Is that site showing the rules of the latest github version or the ones living in the stable website version? For instance, I’ve downloaded languagetool v4.1 from the website but then I’ve just built myself the latest version from github, 4.2-snapshot and I’ve noticed this last one has few more rules, so…
What limitations should I expect from the software… for instance, is there any constraint when it comes to grammar error detection? I’ve noticed the software isn’t detecting bad usage of prepositions (not in 4.1), is that because missing rules? rules not supporting that? something else?

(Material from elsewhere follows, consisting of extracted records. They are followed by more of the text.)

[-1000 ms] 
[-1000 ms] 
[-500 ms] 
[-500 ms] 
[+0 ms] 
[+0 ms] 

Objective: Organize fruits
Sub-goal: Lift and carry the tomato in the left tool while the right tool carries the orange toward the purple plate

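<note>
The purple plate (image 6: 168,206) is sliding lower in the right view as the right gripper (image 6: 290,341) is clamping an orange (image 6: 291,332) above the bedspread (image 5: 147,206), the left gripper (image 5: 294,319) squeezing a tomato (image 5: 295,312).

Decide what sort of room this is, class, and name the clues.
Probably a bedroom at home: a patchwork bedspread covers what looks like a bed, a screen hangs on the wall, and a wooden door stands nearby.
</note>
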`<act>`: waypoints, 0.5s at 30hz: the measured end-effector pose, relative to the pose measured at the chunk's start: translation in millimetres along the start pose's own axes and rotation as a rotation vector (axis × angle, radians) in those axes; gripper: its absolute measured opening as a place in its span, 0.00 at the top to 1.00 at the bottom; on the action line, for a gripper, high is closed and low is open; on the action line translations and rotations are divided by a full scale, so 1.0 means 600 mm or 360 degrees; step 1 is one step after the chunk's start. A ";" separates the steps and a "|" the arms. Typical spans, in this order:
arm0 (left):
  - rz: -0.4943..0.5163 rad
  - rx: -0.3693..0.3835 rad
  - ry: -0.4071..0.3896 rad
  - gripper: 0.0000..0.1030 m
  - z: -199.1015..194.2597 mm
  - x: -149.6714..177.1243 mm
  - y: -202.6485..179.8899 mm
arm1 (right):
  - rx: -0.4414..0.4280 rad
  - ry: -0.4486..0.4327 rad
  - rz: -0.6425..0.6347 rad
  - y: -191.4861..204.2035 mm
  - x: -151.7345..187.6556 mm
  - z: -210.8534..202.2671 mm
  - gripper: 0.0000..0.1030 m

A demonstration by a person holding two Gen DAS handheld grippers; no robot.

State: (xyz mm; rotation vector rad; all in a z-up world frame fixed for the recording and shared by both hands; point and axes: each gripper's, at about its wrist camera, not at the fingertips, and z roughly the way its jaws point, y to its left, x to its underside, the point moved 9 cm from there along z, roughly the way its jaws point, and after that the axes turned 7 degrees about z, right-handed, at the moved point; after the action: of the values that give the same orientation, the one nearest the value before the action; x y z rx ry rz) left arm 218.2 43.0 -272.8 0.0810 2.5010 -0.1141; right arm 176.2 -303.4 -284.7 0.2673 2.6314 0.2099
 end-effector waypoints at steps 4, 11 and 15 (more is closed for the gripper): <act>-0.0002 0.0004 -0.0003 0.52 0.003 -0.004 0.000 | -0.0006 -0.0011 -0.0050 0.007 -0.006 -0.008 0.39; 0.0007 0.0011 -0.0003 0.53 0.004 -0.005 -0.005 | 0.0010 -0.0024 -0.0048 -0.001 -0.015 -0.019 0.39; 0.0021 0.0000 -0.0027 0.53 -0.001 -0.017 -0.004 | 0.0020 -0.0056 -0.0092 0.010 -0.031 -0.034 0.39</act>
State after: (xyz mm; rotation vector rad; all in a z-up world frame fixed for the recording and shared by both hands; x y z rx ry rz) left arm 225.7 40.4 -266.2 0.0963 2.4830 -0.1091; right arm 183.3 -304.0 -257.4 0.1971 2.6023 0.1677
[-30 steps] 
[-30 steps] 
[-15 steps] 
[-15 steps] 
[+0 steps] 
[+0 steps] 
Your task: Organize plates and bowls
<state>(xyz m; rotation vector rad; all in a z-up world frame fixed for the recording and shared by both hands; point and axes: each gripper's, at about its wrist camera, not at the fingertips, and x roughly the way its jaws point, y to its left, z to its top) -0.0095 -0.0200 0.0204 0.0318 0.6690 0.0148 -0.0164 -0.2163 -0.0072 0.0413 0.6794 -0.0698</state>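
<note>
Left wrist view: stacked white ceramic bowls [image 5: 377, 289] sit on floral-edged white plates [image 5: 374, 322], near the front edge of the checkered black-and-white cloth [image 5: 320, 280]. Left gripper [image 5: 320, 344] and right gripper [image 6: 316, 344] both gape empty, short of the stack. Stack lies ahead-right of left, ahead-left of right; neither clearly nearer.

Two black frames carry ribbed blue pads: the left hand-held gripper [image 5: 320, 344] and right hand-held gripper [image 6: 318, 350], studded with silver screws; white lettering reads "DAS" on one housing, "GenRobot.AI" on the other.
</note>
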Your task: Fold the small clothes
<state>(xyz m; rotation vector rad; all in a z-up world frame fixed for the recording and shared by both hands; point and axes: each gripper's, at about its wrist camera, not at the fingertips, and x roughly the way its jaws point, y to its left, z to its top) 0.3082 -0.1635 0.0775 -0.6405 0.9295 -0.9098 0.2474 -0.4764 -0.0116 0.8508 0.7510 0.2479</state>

Anyway, got more questions but I don’t want to make a very long thread here… just saying to all devs/contributors thank you very much you guys have created an open source tool like this one, very promising and exciting ;D

dnaber · May 16, 2018, 12:34pm

It’s showing the latest github version.

Basically yes, there’s no rule for that so the error is not found. There are other ways to detect errors, e.g. by writing Java code or using statistics. We’re always looking for contributions, so let us know if you want to give it a try.

BPL · May 16, 2018, 12:53pm

Sure thing, unfortunately right now I’ve got enough on my plate therefore very little spare time to dedicate to yet another hobby coding projects but sure, in the future I’d be willing to contribute as much as possible, although first I need to learn more about what the tool is offering & lacking right now.

Anyway… let’s say we want to add bad usage detection of the prepositions (in, on, at), what’d be the right way to do so? As a Spanish guy, I’d say this is one of the main source of errors when using English myself. In Spanish basically we use “en” for everything instead {“in”, “on”, “at”} for a lot of different particular cases like in English Couple of more questions:

How is this option affecting to the software behaviour?
What is the feature this subpackage https://github.com/gulp21/languagetool-neural-network would add to languagetool? If improving the grammar checking somehow it’d be interesting to give it a shot on windows, as I’m c++/python developer so I don’t think it’d take me a lot of effort to make it work
I’ve compiled the software using cygwin/maven/jdk as I’ve seen you guys are using bash scripts, is it possible to build&run the thing using just the windows command prompt? (last time i’ve coded in java was 10 years ago :))

dnaber · May 16, 2018, 4:05pm

It turns on false friend rules.

It detects error similar to the ngram approach, but with a different technical approach.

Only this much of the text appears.